La Germania del cancelliere Olaf Scholz ha indossato l’elmetto dopo più di tre quarti di secolo. E appare persino paradossale che ciò stia avvenendo con socialdemocratici e Verdi al governo federale. Tuttavia, gli eventi hanno imposto un cambio di rotta storico a Berlino. Le sanzioni alla Russia qui sono vissute come un male necessario, ma pur sempre un male. Il 55% del gas importato arriva proprio da Mosca. Eppure, pur di non rompere l’unità dell’Occidente, i tedeschi hanno annunciato che sosterranno l’embargo petrolifero di cui si discute a Bruxelles.

L’economia tedesca ha evitato per un soffio la recessione tecnica. Nel primo trimestre, è tornata a crescere dello 0,2%. Al contrario, quella francese ha ristagnato e quella italiana si è contratta. Di questo passo, le sanzioni alla Russia si tradurranno inevitabilmente in una recessione dell’economia europea. Il continente non può sostenere prezzi delle materie prime così alti a lungo senza ripiegare.

Stop a sanzioni alla Russia con ritiro truppe

Ed ecco che, mentre invia persino carri armati all’Ucraina, la Germania ieri ha compiuto un primo passo verso la ricerca di una soluzione diplomatica alla guerra. Il ministro degli Esteri, Annalena Baerbock, ha dichiarato che le sanzioni alla Russia potranno essere revocate solo con il ritiro delle truppe dall’Ucraina. La 41-enne esponente dei Verdi è stata ad oggi la più virulenta contro Mosca, in ciò distanziandosi dal collega di partito Robert Habeck, il più prudente ministro dell’Economia.

Quanto ha segnalato Baerbock non è qualcosa di scontato: se la Russia si ritirasse dall’Ucraina, l’Europa revocherebbe le sanzioni contro di essa. Non prima. Questo potrebbe cambiare lo scenario. Adesso, Vladimir Putin sa che potrebbe ottenere lo “scongelamento” delle riserve valutarie per circa 300 miliardi di dollari, che da fine febbraio non sono più nella disponibilità di Mosca. Ha un forte incentivo ad accelerare la ritirata, chiaramente dopo avere riportato un qualche successo formale da vendere all’opinione pubblica russa.

Berlino inizia a differenziarsi da Washington

E sempre dalla Germania è arrivata la notizia che il cancelliere Scholz riceverà il premier indiano Narendra Modi, in visita a Berlino in questi giorni, come “ospite speciale” al G7 del prossimo mese.
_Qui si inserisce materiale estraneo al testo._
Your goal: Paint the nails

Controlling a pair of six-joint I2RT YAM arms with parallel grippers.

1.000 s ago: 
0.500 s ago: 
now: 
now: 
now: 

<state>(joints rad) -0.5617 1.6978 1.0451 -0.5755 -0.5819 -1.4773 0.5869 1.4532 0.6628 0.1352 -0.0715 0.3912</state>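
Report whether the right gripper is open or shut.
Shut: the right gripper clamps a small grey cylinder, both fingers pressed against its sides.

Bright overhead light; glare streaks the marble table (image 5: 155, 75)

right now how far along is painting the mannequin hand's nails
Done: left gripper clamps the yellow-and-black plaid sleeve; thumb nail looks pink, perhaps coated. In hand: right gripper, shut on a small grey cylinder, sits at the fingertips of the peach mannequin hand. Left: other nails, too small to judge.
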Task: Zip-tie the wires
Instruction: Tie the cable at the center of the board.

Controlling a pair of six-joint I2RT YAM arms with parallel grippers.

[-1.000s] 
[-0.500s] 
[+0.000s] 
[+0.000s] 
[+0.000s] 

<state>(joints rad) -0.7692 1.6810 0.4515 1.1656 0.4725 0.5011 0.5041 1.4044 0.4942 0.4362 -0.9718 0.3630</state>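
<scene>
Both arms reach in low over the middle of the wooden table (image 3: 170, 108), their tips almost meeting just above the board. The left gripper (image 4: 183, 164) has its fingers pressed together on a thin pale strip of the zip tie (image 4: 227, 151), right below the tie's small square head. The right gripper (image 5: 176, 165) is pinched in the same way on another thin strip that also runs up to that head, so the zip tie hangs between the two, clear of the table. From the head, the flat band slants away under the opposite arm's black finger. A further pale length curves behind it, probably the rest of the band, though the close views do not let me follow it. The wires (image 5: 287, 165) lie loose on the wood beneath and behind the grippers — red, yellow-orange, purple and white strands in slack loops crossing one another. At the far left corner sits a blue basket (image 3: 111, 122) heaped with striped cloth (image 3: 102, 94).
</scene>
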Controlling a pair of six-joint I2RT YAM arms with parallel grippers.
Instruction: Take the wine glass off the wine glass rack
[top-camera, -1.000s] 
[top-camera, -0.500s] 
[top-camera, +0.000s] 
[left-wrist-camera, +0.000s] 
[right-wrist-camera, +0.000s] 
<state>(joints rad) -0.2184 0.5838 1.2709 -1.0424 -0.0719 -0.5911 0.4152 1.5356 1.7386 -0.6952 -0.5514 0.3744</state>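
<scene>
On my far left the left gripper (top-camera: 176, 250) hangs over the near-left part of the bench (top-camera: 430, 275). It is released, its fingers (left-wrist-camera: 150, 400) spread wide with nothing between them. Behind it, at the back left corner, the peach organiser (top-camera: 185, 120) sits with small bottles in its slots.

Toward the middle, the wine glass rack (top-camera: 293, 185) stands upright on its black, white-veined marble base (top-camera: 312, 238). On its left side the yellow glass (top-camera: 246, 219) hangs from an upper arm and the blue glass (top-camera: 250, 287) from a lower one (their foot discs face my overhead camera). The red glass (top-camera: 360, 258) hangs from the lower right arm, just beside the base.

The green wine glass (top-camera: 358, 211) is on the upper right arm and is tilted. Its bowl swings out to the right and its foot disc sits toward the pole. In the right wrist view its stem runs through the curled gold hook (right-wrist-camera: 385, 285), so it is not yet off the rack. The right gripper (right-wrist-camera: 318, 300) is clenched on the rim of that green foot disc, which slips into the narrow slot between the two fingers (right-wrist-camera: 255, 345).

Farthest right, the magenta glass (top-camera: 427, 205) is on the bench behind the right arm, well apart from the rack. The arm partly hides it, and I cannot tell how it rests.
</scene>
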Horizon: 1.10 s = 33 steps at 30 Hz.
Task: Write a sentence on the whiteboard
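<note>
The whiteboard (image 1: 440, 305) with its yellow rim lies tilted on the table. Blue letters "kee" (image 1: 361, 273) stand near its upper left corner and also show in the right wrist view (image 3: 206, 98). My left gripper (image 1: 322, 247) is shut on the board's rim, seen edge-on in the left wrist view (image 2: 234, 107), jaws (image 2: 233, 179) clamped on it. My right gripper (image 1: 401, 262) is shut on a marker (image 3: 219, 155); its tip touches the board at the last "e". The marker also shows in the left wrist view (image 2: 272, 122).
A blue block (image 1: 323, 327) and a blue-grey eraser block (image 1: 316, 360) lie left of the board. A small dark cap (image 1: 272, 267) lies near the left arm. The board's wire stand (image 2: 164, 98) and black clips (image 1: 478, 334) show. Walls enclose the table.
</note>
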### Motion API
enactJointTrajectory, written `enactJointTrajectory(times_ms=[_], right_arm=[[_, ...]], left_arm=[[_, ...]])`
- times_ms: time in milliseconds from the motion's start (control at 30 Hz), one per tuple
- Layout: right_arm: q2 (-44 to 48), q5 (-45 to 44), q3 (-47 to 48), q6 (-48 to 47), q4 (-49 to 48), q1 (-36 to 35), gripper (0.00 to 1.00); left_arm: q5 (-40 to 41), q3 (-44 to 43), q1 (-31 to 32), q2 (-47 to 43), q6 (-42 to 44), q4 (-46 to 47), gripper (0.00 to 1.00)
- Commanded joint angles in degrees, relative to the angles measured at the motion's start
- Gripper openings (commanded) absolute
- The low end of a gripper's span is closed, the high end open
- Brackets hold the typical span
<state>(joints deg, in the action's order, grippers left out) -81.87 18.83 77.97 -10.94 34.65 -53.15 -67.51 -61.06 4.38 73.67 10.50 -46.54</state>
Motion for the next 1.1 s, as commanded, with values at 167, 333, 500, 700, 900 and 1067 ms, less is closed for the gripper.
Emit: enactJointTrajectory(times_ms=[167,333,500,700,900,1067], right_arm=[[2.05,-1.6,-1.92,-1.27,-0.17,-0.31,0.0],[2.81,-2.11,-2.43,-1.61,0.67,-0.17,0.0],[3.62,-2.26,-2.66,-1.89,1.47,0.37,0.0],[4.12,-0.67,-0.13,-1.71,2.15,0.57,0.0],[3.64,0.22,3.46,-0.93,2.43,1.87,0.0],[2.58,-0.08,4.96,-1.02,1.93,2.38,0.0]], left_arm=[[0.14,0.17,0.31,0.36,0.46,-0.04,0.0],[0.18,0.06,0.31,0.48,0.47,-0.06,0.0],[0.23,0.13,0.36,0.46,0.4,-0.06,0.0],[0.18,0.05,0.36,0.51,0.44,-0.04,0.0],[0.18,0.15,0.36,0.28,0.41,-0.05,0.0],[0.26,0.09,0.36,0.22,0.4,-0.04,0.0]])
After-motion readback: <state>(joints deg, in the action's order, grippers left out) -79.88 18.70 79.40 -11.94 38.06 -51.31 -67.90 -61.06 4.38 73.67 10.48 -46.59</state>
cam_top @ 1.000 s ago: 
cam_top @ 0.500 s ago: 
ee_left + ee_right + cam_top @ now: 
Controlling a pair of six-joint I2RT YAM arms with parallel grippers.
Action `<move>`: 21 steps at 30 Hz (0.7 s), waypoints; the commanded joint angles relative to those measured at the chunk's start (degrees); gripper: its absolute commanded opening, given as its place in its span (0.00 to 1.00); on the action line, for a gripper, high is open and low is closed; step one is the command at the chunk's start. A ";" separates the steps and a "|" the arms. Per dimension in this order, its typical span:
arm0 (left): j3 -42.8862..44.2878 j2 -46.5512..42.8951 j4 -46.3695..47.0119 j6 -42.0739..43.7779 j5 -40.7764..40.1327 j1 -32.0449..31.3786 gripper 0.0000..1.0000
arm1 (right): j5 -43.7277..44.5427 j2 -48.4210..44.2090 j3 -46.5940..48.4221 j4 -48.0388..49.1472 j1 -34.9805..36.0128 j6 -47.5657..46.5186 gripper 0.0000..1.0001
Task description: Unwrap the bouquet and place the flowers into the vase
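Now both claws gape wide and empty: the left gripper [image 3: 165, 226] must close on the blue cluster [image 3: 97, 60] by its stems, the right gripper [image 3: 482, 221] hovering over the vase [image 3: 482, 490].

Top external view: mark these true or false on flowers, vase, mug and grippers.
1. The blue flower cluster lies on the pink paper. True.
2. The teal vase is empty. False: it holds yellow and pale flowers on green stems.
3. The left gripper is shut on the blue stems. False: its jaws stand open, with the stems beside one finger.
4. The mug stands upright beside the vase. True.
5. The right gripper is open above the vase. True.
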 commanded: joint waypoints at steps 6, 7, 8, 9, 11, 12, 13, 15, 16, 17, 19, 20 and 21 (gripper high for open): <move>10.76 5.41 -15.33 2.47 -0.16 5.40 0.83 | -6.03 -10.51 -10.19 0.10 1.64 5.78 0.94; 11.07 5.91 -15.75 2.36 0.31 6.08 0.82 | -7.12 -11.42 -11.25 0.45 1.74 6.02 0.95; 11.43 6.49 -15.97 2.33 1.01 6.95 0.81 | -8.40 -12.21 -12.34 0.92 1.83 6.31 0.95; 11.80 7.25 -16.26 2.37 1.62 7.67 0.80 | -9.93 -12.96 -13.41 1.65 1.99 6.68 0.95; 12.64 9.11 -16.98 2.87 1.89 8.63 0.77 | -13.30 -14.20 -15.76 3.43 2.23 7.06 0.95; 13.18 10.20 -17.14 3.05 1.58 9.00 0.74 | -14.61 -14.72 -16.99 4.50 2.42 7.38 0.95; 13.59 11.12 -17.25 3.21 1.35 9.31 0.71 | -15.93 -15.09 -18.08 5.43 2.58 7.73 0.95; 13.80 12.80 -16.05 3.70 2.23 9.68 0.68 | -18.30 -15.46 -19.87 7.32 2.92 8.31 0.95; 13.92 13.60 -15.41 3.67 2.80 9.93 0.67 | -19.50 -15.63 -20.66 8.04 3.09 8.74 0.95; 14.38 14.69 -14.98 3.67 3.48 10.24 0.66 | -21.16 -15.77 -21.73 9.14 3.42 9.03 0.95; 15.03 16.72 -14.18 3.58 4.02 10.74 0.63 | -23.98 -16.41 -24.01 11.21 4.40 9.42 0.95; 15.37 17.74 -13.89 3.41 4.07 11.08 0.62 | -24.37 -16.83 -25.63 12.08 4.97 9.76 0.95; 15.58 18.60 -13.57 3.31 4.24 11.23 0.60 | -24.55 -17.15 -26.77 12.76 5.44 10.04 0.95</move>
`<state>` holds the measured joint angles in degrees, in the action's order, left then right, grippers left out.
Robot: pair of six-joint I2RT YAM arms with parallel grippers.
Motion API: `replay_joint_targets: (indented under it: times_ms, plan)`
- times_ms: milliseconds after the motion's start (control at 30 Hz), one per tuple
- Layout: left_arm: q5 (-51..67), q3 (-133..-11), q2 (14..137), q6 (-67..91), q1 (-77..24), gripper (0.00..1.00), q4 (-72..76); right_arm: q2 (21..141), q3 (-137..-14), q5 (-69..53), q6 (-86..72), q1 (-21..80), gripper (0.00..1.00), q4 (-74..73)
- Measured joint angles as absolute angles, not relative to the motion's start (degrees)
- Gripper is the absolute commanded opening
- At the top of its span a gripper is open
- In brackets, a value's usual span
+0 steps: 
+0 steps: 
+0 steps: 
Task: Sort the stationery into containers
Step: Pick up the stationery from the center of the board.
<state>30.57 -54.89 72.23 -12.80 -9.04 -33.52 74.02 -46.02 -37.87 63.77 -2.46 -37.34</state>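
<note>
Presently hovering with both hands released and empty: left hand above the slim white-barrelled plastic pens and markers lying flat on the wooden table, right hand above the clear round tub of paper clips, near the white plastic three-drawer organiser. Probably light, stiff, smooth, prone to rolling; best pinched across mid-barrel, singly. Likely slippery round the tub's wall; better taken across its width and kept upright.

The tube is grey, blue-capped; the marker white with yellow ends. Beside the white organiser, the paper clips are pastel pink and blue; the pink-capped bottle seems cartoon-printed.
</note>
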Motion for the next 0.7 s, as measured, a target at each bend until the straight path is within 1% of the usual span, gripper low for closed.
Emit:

Nelle scorse settimane, Berlino si era accodata alla linea di Washington, che puntava e punta tuttora a ignorare tutti i leader che non hanno condannato esplicitamente l’invasione russa dell’Ucraina e che continuano a intrattenere rapporti commerciali con la Russia. E l’India è una di queste potenze.

Con queste due mosse, la Germania vuole tornare a fare quello che più le risulta meglio da alcuni decenni a questa parte: l’affarista. Berlino non si tirerà indietro rispetto a nessuna delle sanzioni alla Russia concordate o anche solo ventilate, solo che ha capito che per porre fine all’alta inflazione ed evitare una rovinosa recessione dell’Europa, deve aprire a un “do ut des” con il Cremlino.

Orban contro l’embargo sul petrolio russo

Sarà un caso, ma sempre ieri è arrivata un’altra notizia sulle sanzioni alla Russia, stavolta dall’Ungheria. Il governo del premier Viktor Orban si opporrà all’embargo energetico. Sappiamo che Budapest ha continuato a flirtare con Mosca anche dopo l’inizio della guerra. In teoria, nulla di sorprendente. Ma gli ungheresi ricadono nella sfera d’influenza tedesca, pur dopo la rottura tra Fidesz e PPE all’Europarlamento. Senza il loro assenso, l’embargo contro il petrolio non potrà essere attivato. Che i tedeschi stiano usando Orban per schivare una crisi energetica e mantenere integerrima la propria immagine solidale con gli ucraini?